─── Supplied data ───
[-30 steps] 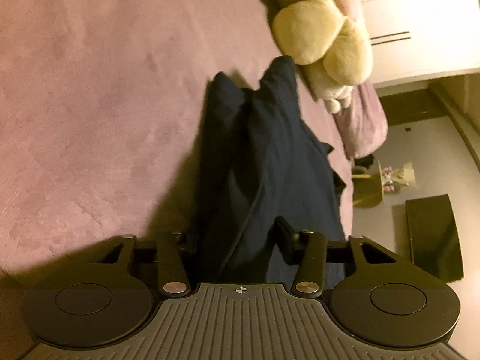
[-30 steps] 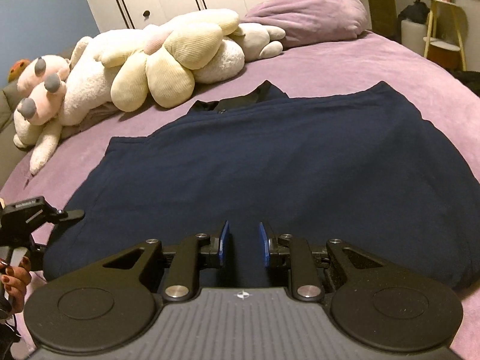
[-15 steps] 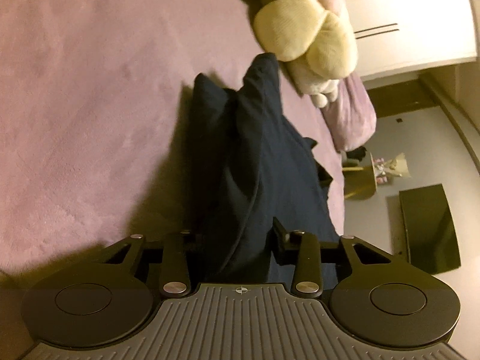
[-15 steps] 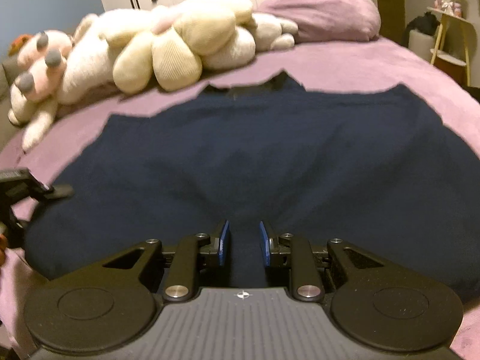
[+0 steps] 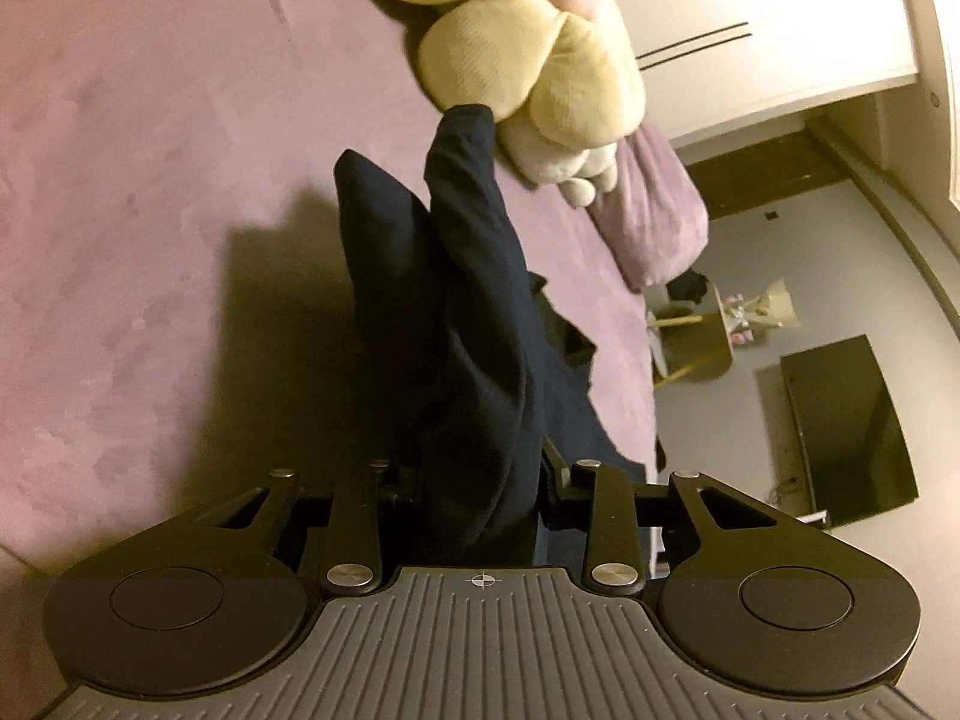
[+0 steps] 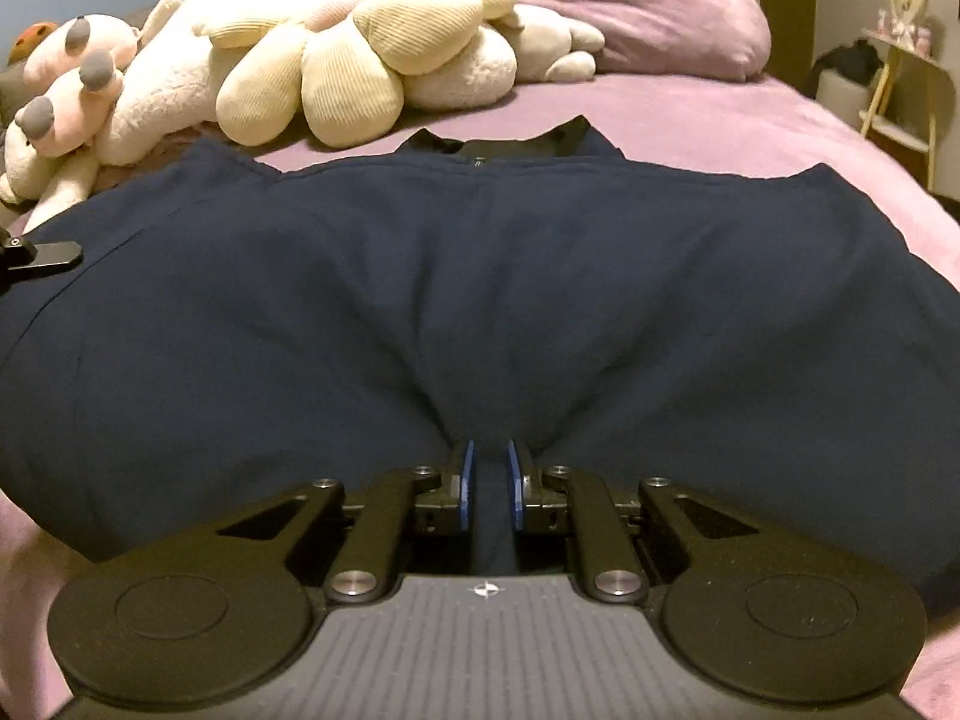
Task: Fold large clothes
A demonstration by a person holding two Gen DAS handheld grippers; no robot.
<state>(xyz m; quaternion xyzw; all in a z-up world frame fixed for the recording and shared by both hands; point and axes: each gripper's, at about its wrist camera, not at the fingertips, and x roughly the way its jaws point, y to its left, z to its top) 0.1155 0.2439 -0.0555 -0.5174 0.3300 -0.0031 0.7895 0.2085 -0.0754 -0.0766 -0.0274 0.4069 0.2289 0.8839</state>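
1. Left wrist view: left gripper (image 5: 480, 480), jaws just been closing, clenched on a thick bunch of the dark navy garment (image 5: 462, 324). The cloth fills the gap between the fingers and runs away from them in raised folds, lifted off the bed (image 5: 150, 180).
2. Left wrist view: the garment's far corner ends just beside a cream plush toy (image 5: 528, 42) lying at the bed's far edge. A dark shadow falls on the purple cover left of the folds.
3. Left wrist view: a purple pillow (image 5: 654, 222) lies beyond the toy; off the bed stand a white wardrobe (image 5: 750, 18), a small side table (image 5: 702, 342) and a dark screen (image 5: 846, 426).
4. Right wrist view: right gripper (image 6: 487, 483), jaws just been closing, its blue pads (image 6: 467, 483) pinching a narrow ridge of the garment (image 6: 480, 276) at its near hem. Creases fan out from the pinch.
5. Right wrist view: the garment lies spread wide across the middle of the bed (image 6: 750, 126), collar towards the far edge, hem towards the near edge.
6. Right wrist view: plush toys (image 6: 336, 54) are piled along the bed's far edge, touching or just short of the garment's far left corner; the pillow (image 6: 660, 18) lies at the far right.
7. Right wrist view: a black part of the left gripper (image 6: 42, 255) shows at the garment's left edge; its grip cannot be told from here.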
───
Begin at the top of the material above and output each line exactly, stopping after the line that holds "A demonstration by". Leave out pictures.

[-30 steps] 
[-30 steps] 
[-15 steps] 
[-15 steps] 
[+0 steps] 
[+0 steps] 
Task: Fold large clothes
A demonstration by a person holding two Gen DAS handheld grippers; no robot.

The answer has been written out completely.